> _INSTRUCTIONS FOR THE TASK_:
Report back each line of the data that contains the word "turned".

> _Dataset records_:
[Start of Attachment]
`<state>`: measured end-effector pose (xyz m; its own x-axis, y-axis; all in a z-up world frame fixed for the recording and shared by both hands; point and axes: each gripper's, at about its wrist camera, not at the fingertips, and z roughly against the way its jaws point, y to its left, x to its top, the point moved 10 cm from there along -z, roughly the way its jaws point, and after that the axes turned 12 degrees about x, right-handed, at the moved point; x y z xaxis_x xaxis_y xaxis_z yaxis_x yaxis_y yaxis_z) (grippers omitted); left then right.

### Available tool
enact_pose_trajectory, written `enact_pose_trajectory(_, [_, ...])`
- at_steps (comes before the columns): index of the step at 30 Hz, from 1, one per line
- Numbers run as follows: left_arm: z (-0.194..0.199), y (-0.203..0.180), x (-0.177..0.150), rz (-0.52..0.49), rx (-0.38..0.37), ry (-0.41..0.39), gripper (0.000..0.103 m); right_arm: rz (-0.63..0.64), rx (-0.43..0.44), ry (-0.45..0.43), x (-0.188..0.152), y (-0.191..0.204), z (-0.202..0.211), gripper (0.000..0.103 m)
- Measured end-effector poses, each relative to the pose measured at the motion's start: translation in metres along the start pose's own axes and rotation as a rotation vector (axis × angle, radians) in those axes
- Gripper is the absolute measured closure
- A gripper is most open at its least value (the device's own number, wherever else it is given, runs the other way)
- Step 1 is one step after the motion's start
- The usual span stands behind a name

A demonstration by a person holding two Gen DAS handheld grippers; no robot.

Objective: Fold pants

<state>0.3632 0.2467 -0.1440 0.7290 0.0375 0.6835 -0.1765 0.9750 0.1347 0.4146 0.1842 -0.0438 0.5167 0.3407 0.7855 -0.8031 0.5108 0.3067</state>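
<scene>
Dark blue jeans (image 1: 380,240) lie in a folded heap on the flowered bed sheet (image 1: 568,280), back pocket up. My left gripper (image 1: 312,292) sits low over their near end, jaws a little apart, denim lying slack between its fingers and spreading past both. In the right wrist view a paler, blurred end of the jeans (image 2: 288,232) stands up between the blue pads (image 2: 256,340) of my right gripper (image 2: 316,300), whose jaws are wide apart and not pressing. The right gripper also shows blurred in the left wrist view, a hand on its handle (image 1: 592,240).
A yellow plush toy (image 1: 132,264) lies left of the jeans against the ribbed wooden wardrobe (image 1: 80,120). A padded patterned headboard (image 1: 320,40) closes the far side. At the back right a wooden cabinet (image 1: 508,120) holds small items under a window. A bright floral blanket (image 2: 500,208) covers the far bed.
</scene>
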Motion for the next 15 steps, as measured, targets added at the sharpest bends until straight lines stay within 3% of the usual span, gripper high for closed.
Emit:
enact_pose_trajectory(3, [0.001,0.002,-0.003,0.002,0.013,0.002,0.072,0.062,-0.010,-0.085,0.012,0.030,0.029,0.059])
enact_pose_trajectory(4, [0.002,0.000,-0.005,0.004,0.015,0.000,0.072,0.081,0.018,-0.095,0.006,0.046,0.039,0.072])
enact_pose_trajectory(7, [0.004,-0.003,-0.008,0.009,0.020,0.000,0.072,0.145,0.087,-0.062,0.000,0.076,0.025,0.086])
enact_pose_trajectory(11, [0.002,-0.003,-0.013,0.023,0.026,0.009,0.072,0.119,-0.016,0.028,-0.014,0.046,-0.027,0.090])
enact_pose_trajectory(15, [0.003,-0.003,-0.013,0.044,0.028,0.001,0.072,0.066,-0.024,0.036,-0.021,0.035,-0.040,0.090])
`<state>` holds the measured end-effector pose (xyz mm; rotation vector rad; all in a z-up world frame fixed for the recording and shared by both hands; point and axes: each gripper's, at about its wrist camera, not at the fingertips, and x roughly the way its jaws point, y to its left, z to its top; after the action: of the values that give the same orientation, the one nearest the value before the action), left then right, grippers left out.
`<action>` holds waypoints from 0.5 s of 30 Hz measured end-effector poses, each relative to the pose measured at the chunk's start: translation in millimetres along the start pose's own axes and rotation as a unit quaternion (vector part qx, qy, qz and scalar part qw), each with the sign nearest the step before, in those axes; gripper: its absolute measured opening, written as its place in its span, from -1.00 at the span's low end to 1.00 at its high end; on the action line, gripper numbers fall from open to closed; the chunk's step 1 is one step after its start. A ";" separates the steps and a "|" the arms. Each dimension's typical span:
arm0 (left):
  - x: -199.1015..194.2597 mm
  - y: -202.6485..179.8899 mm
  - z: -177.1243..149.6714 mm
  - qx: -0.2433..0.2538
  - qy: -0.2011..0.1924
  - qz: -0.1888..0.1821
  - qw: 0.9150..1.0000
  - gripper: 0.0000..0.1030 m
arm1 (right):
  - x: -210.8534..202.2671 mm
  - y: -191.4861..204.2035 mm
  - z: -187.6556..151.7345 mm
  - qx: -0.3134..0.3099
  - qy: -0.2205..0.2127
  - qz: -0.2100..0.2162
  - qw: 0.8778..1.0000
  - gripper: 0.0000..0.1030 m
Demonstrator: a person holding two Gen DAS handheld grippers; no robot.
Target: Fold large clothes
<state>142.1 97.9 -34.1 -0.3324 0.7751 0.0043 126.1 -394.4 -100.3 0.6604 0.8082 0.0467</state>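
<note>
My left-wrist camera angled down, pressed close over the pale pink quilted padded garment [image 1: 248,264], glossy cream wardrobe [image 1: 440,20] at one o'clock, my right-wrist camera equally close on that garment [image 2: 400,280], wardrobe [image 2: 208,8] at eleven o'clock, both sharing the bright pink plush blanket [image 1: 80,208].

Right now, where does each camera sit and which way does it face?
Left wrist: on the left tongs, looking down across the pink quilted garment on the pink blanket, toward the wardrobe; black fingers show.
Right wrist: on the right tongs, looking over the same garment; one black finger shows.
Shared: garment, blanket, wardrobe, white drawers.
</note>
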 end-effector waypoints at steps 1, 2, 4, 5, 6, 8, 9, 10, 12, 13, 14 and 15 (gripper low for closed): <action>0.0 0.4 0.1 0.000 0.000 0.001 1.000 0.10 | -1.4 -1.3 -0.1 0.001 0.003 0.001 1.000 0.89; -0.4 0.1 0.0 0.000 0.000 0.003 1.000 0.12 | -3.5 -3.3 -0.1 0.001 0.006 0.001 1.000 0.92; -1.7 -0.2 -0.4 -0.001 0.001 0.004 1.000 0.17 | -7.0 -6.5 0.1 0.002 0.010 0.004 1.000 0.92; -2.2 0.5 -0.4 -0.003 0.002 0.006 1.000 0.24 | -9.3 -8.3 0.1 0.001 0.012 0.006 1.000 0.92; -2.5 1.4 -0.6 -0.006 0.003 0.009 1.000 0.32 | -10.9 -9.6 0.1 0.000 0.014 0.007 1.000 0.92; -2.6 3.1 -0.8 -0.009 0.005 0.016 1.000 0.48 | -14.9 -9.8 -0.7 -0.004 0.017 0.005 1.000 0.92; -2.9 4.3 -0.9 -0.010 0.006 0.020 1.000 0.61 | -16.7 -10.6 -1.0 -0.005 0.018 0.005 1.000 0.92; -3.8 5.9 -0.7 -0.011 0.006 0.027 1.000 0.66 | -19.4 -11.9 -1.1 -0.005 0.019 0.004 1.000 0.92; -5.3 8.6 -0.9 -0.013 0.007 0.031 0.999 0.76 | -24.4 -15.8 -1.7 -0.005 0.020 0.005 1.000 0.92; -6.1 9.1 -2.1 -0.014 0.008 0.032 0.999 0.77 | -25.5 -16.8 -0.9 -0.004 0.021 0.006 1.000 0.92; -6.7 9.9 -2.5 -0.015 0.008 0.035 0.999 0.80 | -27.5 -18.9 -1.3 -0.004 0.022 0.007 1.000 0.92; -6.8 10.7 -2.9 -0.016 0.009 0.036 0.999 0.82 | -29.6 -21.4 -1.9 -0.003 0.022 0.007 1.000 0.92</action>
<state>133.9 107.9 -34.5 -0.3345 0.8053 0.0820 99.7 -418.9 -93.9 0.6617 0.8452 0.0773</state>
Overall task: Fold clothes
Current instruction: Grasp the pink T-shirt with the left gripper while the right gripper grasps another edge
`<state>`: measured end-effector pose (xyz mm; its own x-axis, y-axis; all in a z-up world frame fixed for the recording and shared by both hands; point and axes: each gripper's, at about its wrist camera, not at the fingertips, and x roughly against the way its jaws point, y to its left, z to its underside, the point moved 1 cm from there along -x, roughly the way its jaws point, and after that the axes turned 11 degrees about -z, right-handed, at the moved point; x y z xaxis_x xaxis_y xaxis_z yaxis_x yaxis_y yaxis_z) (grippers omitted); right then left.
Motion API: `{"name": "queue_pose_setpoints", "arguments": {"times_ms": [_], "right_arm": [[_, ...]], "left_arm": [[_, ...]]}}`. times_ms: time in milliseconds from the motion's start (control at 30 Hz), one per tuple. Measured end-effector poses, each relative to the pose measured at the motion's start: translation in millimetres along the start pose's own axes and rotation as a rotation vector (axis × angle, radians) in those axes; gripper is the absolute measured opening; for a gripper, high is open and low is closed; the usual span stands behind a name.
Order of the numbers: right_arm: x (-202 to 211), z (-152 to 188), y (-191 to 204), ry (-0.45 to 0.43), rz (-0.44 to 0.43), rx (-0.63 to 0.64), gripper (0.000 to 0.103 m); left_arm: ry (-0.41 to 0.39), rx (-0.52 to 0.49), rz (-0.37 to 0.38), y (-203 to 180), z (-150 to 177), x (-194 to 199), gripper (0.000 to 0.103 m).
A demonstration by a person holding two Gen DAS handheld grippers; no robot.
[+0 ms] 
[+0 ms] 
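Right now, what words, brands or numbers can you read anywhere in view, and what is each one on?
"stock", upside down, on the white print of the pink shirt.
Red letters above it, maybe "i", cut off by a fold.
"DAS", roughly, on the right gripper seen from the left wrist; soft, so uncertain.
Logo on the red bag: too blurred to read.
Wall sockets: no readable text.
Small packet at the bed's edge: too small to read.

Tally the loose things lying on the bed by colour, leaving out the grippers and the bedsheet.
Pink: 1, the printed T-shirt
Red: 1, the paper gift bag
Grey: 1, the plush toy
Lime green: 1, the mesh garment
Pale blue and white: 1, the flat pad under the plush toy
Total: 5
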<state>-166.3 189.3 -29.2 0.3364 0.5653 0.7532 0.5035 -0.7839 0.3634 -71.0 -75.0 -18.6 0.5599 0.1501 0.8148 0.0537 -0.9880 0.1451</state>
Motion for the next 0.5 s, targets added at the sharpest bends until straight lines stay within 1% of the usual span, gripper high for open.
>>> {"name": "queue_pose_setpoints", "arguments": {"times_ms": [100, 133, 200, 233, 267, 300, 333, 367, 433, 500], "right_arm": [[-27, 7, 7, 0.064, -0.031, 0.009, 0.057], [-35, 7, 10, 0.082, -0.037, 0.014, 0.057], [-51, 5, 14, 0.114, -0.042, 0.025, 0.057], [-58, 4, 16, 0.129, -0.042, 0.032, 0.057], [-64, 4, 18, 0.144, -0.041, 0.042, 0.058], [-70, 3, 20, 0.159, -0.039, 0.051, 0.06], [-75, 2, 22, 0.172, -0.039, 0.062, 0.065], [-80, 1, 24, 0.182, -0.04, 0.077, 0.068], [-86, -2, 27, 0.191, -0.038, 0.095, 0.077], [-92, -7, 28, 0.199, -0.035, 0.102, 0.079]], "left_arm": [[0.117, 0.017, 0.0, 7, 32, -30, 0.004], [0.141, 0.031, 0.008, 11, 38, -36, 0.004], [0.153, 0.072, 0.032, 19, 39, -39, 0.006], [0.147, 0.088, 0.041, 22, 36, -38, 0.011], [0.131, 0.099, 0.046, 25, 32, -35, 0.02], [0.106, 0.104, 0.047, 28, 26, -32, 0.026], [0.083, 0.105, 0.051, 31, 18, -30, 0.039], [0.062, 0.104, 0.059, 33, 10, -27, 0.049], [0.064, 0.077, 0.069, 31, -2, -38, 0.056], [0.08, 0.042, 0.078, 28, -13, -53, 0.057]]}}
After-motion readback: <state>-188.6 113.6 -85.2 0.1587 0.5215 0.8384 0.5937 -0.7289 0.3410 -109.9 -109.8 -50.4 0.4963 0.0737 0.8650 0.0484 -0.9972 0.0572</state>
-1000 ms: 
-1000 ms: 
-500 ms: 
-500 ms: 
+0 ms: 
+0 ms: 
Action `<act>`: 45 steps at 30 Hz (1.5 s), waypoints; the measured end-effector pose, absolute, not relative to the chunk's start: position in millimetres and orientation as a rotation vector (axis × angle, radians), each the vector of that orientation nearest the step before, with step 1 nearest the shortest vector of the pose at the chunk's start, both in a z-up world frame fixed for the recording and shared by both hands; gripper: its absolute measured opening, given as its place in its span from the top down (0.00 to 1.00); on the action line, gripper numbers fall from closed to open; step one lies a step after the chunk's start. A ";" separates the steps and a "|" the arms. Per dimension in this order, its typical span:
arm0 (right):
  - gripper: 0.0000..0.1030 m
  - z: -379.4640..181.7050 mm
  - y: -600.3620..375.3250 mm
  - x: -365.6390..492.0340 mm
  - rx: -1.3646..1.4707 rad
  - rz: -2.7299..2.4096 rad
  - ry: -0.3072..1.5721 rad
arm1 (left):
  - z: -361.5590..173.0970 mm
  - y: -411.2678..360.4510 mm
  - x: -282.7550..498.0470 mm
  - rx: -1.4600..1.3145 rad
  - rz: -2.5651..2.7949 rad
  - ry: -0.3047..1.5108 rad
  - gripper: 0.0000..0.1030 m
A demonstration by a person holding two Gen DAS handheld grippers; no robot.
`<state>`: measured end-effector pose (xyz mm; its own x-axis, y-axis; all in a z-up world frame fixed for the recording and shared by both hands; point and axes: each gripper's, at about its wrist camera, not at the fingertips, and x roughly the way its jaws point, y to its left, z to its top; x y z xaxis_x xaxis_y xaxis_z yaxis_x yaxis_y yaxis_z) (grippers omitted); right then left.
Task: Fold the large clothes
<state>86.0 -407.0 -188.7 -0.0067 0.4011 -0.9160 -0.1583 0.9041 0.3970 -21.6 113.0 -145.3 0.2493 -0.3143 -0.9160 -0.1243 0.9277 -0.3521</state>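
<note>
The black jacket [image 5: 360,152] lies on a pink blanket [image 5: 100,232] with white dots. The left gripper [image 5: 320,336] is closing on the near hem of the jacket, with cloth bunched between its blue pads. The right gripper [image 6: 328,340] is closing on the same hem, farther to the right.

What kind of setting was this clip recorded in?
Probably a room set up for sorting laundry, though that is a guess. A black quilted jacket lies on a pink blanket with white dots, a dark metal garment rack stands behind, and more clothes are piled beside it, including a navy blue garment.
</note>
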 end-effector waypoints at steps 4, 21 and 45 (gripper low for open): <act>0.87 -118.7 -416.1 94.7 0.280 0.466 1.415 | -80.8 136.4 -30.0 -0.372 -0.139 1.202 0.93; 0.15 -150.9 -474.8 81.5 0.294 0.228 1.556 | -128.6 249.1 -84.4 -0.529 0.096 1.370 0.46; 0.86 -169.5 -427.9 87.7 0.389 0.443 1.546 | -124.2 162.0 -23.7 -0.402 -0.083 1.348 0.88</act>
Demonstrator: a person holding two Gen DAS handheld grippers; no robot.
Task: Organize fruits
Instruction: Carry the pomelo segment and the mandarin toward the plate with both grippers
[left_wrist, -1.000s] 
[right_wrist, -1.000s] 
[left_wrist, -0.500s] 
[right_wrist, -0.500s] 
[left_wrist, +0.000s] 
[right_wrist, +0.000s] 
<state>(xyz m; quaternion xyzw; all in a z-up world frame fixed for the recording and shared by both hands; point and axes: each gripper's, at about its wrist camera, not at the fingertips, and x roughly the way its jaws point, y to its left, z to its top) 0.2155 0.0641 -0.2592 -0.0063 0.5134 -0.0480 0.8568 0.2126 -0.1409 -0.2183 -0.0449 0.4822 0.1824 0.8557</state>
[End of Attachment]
> _RESULT_:
`<state>`: measured end-effector pose (xyz m; its own x-axis, y-axis; all in a z-up world frame fixed for the recording and shared by both hands; point and axes: each gripper's, at about its wrist camera, not at the fingertips, and z roughly against the way its jaws point, y to its left, x to its top, the point moved 10 cm from there along -z, roughly the way its jaws point, and after that the axes turned 12 degrees about x, right-handed, at the moved point; x y z xaxis_x xaxis_y xaxis_z yaxis_x yaxis_y yaxis_z) (grippers omitted); left then right.
`<state>`: measured end-effector pose (xyz mm; its own x-axis, y-axis; all in a z-up world frame fixed for the recording and shared by both hands; point and axes: each gripper's, at about its wrist camera, not at the fingertips, and x roughly against the way its jaws point, y to its left, z to its underside, the point moved 1 cm from there along -x, roughly the way its jaws point, and after that the axes turned 11 degrees about -z, right-handed, at the moved point; x y z xaxis_x xaxis_y xaxis_z yaxis_x yaxis_y yaxis_z) (grippers omitted); right then left.

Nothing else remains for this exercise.